*** Block opens ***

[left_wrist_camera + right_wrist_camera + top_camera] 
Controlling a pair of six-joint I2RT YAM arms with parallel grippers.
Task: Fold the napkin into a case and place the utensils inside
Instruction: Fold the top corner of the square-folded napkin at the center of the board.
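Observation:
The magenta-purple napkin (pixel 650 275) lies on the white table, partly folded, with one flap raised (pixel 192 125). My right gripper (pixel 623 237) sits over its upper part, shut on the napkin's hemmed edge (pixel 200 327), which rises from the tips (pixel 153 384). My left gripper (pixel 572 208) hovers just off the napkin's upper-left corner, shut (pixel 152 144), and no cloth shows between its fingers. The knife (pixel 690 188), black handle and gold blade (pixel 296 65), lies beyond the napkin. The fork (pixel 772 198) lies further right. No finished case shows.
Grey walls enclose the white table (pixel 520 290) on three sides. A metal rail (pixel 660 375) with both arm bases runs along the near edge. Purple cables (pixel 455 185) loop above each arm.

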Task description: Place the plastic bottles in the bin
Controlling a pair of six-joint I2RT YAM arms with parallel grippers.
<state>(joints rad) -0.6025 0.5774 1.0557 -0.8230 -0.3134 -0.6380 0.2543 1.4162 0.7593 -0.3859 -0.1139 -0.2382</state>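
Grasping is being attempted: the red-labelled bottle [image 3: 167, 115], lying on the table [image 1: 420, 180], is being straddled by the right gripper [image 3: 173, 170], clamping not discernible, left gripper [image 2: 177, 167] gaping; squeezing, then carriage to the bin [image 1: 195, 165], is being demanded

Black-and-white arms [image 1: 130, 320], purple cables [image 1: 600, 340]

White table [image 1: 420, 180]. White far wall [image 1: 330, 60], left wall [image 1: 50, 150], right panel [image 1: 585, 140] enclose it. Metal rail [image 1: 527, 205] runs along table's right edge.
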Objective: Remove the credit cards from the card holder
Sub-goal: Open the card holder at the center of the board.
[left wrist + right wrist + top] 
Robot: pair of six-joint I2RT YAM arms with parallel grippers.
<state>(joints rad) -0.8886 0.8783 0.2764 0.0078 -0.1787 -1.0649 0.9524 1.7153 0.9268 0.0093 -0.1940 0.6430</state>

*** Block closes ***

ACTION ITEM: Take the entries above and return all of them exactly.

ANSWER TO THE EXERCISE:
[left_wrist_camera + right_wrist_camera + top_camera] 
Controlling a pair of six-joint I2RT YAM arms with parallel grippers.
Task: Fold the napkin into a case and place the utensils inside
Instruction: Fold the top corner of the square-folded napkin at the center of the board.
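Observation:
The magenta-purple napkin (pixel 650 275) lies on the white table, partly folded, with one flap raised (pixel 192 125). My right gripper (pixel 623 237) sits over its upper part, shut on the napkin's hemmed edge (pixel 200 327), which rises from the tips (pixel 153 384). My left gripper (pixel 572 208) hovers just off the napkin's upper-left corner, shut (pixel 152 144), and no cloth shows between its fingers. The knife (pixel 690 188), black handle and gold blade (pixel 296 65), lies beyond the napkin. The fork (pixel 772 198) lies further right. No finished case shows.
Grey walls enclose the white table (pixel 520 290) on three sides. A metal rail (pixel 660 375) with both arm bases runs along the near edge. Purple cables (pixel 455 185) loop above each arm.
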
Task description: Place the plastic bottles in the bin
Controlling a pair of six-joint I2RT YAM arms with parallel grippers.
<state>(joints rad) -0.6025 0.5774 1.0557 -0.8230 -0.3134 -0.6380 0.2543 1.4162 0.7593 -0.3859 -0.1139 -0.2382</state>
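Grasping is being attempted: the red-labelled bottle [image 3: 167, 115], lying on the table [image 1: 420, 180], is being straddled by the right gripper [image 3: 173, 170], clamping not discernible, left gripper [image 2: 177, 167] gaping; squeezing, then carriage to the bin [image 1: 195, 165], is being demanded

Black-and-white arms [image 1: 130, 320], purple cables [image 1: 600, 340]

White table [image 1: 420, 180]. White far wall [image 1: 330, 60], left wall [image 1: 50, 150], right panel [image 1: 585, 140] enclose it. Metal rail [image 1: 527, 205] runs along table's right edge.
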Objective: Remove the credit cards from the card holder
Sub-goal: Open the card holder at the center of the board.
[left wrist + right wrist + top] 
Robot: pair of six-joint I2RT YAM arms with parallel grippers.
<state>(joints rad) -0.8886 0.8783 0.2764 0.0078 -0.1787 -1.0649 0.9524 1.7153 0.9268 0.0093 -0.1940 0.6430</state>

The exercise asks for nothing more.